I think a lot about the duality between "same" and "distinct". In some ways it seems to be at the bottom of so much human reasoning.

For instance: in order to count things, there needs to be some concept of things being different from each other (the things we point to and go to 1, 2, 3 while counting them) but also the same as each other (the reason we have them together in the first place.)

This duality also presents itself as the "naming problem". When we name something, we are drawing a boundary around it, in effect applying a label to whatever is is "inside" the boundary. This is the "distinct" part. The "same" part surfaces when we realize that we normally name things to differentiate them from other things of what we otherwise consider equivalent.

We do this intuitively and the most obvious naming is to name humans. We name a person precisely because "person" would not be useful-- we tend to care a lot about which individual person we are dealing with.

How specific we get depends on what we're naming. In fact, when we name non-human things, it can get a bit weird.

For instance: we name types of plants but not normally individual plants, unless become attached to them and start to anthropomorphise them. We generally name pets, but not other individual animals.

There is a lot to think about here.

It might seem the "same" part of this duality is suspect. After all, can't we create a set of any variety of things, and count them? In what way are they necessarily really the same?

But the process of grouping them, itself, depends on some form of sameness. In the language of set theory, inclusion in the set is defined by a well formed formula (or... something like this.) That means there is some function f where for a given input X, we can determine if f(X) is true or false (or... something like this.)

So the "well formed" part of the formula means it's logically sensible; i.e., to create a set of things to count, we need a logical way to determine that they are part of a set. So by some criteria (that is, whatever the well-formed formula is determining about them) they must be the same.

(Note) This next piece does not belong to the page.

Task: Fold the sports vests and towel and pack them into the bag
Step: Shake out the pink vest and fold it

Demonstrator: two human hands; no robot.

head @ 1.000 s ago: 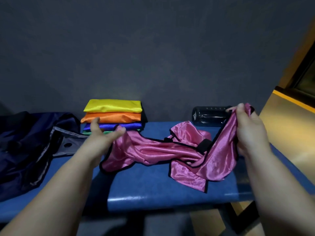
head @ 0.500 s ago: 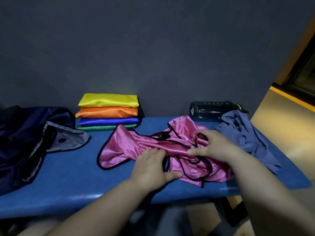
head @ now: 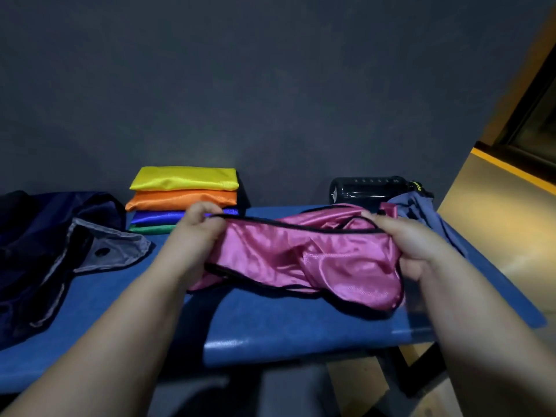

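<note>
Both hands, left (head: 197,233) and right (head: 412,248), pinch the pink vest (head: 301,257) by its black hem just above the bench (head: 285,326). Folding step; next it probably needs shaking flat.

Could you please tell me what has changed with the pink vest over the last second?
The left grip and right grip, pressing the pink vest onto the bench half a second ago, now pinch its black-trimmed edge at either end and have lifted that edge, stretched between them. The folded stack, bag, towel and bottle stayed put.
</note>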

I wonder how this relates to the Axiom of Choice, or if it does. I don't have any insight or ideas here. Also I took Set Theory a long time ago so I probably have the finnicky details all wrong here as it pertains to well-formed formulas. Please read up if you are curious, it's very interesting stuff!

In a computer program, naming variables can be tricky.

int X = 2;

Seems straightforward enough, but there are already some questions-- does X stand for the number 2 itself (i.e., X is constant and unchanging, it is always 2) or is X some value we are calculating?

If the first case, is X another name for 2 (which we ordinarily call, well "2") and if so why do we need it? Can X be constant and unchanging, equal to 2, but still not mean the same thing as we mean when we say 2?

This is hard because it's not easy to draw boundaries around abstract concepts.

Object oriented programming is well-founded because an object (or instance) is something we would intuitively name, and a class defines how those objects are all the similar. This is the just the same-slash-distinct duality.

Put another way, for a given class, instances are both different to one another (we can name them and treat them separately) and also the same as one another (we can do the same sorts of things with them, and they behave the same.)

As we understand a problem better, we redefine what classes mean as we draw our abstract boundaries differently. Today in our client program we have a class for Server-- tomorrow it's ServerConnection, ServerRequest, ServerResponse, and so on.

The same-slash-distinct duality is at the heart of object oriented programming.

Functional Representation of Truth

When I started Venture the Void, it was going to be all hand-built. I would edit some files that described the world. These were text files in a special (and terrible) data language I called "info".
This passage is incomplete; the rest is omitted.